Compressed sensing in scanning tunneling microscopy/spectroscopy for observation of quasi-particle interference
Yoshinori Nakanishi-Ohno, Masahiro Haze, Yasuo Yoshida, Koji, Hukushima, Yukio Hasegawa, Masato Okada

TL;DR
This paper demonstrates that compressed sensing, specifically using LASSO, can efficiently recover quasi-particle interference patterns in scanning tunneling microscopy, reducing measurement time and data requirements.
Contribution
The study introduces a compressed sensing approach with LASSO to improve QPI observation efficiency in STM, enabling pattern recovery from significantly fewer data points.
Findings
LASSO successfully recovers QPI patterns from limited data
Compressed sensing reduces measurement time in STM experiments
Optimal data amount for accurate recovery is identified
Abstract
We applied a method of compressed sensing to the observation of quasi-particle interference (QPI) by scanning tunneling microscopy/spectroscopy to improve efficiency and save measurement time.
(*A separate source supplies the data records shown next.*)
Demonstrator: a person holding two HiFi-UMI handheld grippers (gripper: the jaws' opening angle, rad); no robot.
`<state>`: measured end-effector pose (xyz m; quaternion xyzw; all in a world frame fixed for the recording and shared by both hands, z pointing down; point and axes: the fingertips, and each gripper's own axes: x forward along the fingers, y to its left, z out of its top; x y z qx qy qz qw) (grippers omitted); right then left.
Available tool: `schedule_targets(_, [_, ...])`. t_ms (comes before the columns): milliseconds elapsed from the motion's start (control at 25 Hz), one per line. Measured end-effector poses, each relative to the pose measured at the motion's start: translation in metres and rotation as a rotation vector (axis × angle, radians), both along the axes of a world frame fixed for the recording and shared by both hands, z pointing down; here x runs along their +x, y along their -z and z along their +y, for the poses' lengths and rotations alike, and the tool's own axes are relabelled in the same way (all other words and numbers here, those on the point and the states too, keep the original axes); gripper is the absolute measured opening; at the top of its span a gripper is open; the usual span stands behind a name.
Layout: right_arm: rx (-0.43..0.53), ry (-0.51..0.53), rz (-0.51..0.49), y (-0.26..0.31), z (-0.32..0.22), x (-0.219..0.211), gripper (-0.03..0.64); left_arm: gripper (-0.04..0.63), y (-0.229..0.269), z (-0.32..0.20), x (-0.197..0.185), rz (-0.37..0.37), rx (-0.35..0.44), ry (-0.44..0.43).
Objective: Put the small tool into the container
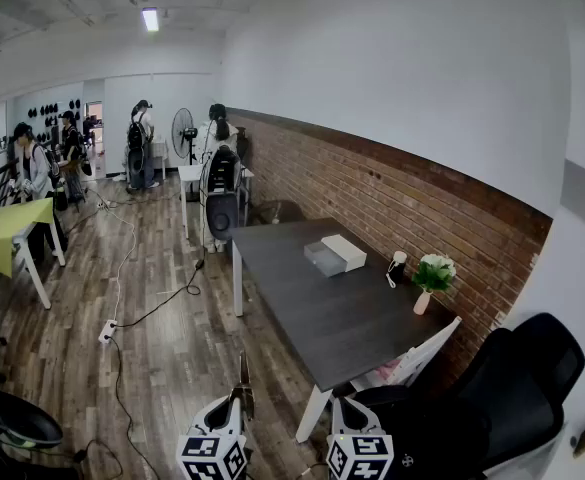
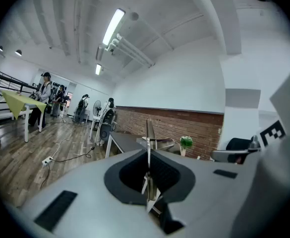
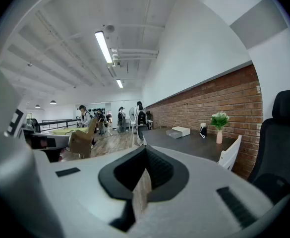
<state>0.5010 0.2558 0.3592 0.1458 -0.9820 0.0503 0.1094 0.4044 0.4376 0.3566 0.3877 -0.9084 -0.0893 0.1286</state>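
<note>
1. The wooden floor [image 1: 162,348] takes up the left of the room. People stand at its far end, well apart from the work.
2. The dark table [image 1: 342,318] runs along the brick wall on the right. Both claws are well short of its near end, so I judge the task has not begun.
3. A black office chair [image 1: 512,378] and a white chair [image 1: 412,358] stand at the table's near right corner, probably where the person will step in to reach the things.
4. The container [image 1: 334,255] lies on the far half of the table. It is a pale, shallow, box-like tray with a white rectangular piece touching its right side, possibly a lid. It appears to sit open-side up, ready to receive something.
5. A small vase of flowers [image 1: 432,278] stands against the wall, with a small dark and white item [image 1: 397,265] just to its left. I cannot tell whether that item is the small tool, and no view shows a tool clearly.
6. The left claw [image 2: 148,123] is pressed fully together with nothing between its jaws. It points roughly level towards the table.
7. The right claw [image 3: 145,171] is likewise closed and empty. Both are carried low and forward.
</note>
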Motion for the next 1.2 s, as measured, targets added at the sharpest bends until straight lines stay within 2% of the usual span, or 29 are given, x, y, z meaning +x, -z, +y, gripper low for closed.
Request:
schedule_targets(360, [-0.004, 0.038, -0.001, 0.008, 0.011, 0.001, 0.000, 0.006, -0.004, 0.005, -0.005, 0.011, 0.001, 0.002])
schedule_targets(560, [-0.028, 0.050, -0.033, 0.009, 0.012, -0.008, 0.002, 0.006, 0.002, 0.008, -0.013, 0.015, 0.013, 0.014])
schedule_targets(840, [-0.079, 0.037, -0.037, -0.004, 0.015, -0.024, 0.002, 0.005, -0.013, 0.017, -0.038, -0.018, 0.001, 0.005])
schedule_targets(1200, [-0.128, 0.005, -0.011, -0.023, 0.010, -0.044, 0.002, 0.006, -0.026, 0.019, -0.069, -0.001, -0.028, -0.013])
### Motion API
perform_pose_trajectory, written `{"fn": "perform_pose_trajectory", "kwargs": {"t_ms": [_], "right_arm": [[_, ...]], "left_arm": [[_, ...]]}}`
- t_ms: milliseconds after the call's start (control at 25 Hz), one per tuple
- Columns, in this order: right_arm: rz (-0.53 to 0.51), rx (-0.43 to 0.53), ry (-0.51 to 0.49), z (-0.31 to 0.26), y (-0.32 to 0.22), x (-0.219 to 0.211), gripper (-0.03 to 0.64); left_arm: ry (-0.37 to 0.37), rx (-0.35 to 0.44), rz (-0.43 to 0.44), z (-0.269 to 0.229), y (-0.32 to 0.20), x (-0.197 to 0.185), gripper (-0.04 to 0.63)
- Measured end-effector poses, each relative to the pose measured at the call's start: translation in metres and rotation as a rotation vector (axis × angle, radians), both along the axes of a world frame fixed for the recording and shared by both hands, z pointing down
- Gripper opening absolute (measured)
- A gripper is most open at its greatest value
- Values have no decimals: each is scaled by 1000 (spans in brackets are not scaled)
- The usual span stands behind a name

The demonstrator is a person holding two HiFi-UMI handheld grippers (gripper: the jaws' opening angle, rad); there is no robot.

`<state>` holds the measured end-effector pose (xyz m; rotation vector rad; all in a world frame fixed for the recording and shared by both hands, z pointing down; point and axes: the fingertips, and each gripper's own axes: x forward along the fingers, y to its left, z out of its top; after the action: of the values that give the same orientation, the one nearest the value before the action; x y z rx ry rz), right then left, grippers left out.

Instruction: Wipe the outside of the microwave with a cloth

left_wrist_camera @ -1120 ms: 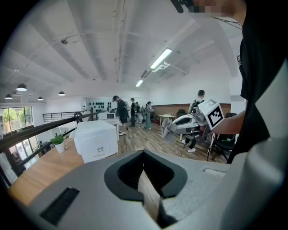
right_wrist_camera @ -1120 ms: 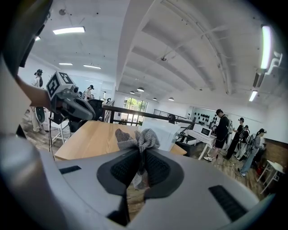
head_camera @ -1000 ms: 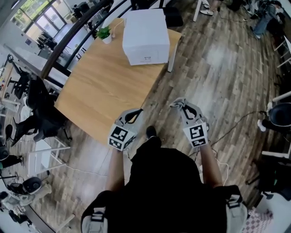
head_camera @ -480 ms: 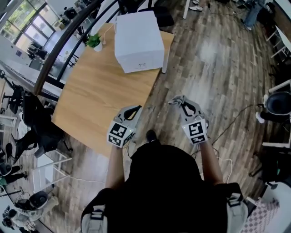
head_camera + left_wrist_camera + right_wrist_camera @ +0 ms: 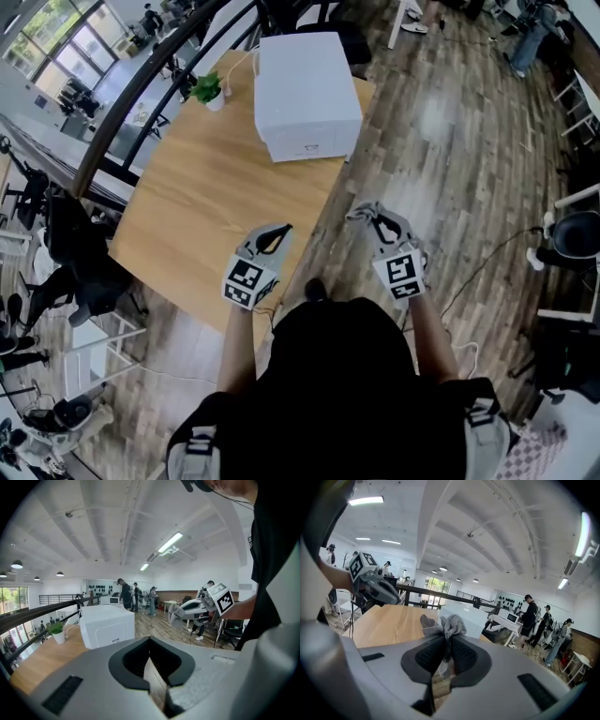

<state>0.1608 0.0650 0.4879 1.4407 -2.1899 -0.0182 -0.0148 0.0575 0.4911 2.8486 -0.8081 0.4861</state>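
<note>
The white microwave [image 5: 307, 94] stands at the far end of a wooden table [image 5: 206, 197]; it also shows in the left gripper view [image 5: 107, 625] and, pale, in the right gripper view [image 5: 468, 616]. My left gripper [image 5: 279, 231] hovers over the table's near corner, its jaws shut with nothing between them [image 5: 150, 641]. To its right, over the floor, my right gripper [image 5: 368, 218] is shut on a crumpled grey cloth [image 5: 360, 214], which bunches up above the jaws [image 5: 443, 623]. Both grippers are well short of the microwave.
A small potted plant [image 5: 208, 90] sits at the table's far left corner beside a black railing [image 5: 141, 94]. A dark chair [image 5: 80, 239] stands left of the table. A cable [image 5: 487, 258] lies on the wooden floor at right. Several people [image 5: 124, 592] stand far behind.
The head camera has swung slightly, so the table and microwave shift in view. Both grippers hold about the same pose, the right one still on the cloth.
</note>
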Motion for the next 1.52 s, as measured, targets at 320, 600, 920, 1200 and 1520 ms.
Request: {"fn": "perform_pose_trajectory", "kwargs": {"t_ms": [320,600,920,1200,1520], "right_arm": [[-76,52,-25,-11,-42,-65,32],[-114,39,-35,-5,-73,-89,32],[-190,31,-30,13,-122,-114,32],[-206,2,-39,38,-182,-133,32],[-245,-19,-50,57,-224,-158,32]], "left_arm": [[-15,-35,-48,10,-15,-42,0],[-30,-60,-59,19,-18,-51,0],[-33,-86,-112,27,-46,-63,0],[-28,-114,-142,27,-62,-72,0],[-33,-158,-186,39,-76,-79,0]]}}
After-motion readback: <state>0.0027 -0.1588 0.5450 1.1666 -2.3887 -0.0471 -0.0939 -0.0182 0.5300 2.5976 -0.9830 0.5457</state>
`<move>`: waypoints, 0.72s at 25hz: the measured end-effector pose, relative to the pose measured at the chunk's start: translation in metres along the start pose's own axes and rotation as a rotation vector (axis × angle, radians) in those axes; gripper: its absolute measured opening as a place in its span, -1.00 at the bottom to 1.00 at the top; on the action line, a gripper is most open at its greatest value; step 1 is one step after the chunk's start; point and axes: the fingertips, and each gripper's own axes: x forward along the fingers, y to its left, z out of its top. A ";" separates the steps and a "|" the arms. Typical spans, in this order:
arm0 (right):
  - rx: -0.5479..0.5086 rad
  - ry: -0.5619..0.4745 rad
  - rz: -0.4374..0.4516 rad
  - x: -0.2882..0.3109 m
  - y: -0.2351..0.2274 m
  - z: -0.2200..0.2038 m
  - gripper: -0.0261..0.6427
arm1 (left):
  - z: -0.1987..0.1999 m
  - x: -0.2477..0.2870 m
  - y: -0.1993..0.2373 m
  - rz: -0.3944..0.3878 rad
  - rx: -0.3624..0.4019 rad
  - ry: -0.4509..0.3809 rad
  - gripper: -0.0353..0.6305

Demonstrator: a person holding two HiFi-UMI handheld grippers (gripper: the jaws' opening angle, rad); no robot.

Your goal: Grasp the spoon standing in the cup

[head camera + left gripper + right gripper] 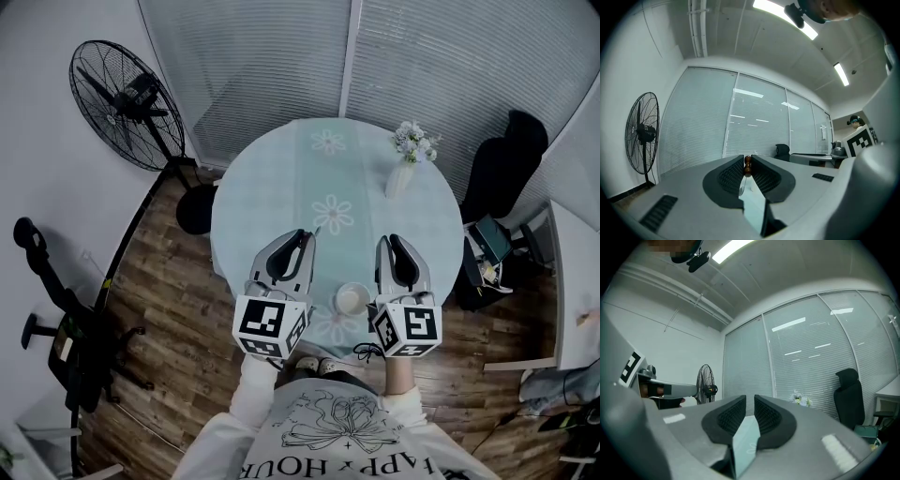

To solve an ill-posed problem owing to the scarcity of data, the compressed sensing utilizes the sparseness of QPI patterns in momentum space. We examined the performance of a sparsity-inducing algorithm called least absolute shrinkage and selection operator (LASSO), and demonstrated that LASSO enables us to recover a double-circle QPI pattern of the Ag(111) surface from a dataset whose size is less than that necessary for the conventional Fourier transformation method. In addition, the smallest number of data required for the recovery is discussed on the basis of cross validation.